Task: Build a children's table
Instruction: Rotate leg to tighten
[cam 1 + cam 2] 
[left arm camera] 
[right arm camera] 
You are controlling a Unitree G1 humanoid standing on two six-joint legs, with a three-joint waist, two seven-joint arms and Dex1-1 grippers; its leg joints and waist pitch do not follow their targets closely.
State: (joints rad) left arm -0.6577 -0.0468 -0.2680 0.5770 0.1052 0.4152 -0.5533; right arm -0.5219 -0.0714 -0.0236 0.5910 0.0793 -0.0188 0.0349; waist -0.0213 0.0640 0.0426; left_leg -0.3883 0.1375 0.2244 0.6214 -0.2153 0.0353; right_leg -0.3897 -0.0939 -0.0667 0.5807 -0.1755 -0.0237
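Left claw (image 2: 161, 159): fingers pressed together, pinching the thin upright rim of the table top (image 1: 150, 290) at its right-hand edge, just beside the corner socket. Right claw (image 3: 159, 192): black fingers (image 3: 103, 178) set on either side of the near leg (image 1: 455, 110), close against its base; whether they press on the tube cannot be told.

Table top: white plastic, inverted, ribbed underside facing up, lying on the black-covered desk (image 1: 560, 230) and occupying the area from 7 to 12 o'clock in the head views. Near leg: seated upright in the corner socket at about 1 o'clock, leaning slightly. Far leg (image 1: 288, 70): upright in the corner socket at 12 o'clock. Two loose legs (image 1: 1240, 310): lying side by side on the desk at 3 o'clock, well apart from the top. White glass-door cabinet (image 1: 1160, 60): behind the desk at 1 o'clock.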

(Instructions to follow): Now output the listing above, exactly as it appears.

(Written response):
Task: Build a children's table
Instruction: Rotate leg to tighten
[cam 1 + cam 2] 
[left arm camera] 
[right arm camera] 
You are controlling a Unitree G1 humanoid standing on two six-joint legs, with a three-joint waist, two seven-joint arms and Dex1-1 grippers; its leg joints and waist pitch do not follow their targets closely.
State: (joints rad) left arm -0.6577 -0.0468 -0.2680 0.5770 0.1052 0.4152 -0.5533; right arm -0.5219 -0.0714 -0.0236 0.5910 0.0793 -0.0188 0.0349; waist -0.0213 0.0640 0.0426; left_leg -0.3883 0.1375 0.2244 0.6214 -0.2153 0.0353; right_leg -0.3897 -0.0939 -0.0667 0.5807 -0.1755 -0.0237
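Left claw (image 2: 161, 159): fingers pressed together, pinching the thin upright rim of the table top (image 1: 150, 290) at its right-hand edge, just beside the corner socket. Right claw (image 3: 159, 192): black fingers (image 3: 103, 178) set on either side of the near leg (image 1: 455, 110), close against its base; whether they press on the tube cannot be told.

Table top: white plastic, inverted, ribbed underside facing up, lying on the black-covered desk (image 1: 560, 230) and occupying the area from 7 to 12 o'clock in the head views. Near leg: seated upright in the corner socket at about 1 o'clock, leaning slightly. Far leg (image 1: 288, 70): upright in the corner socket at 12 o'clock. Two loose legs (image 1: 1240, 310): lying side by side on the desk at 3 o'clock, well apart from the top. White glass-door cabinet (image 1: 1160, 60): behind the desk at 1 o'clock.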

Nothing remains to be added to the response.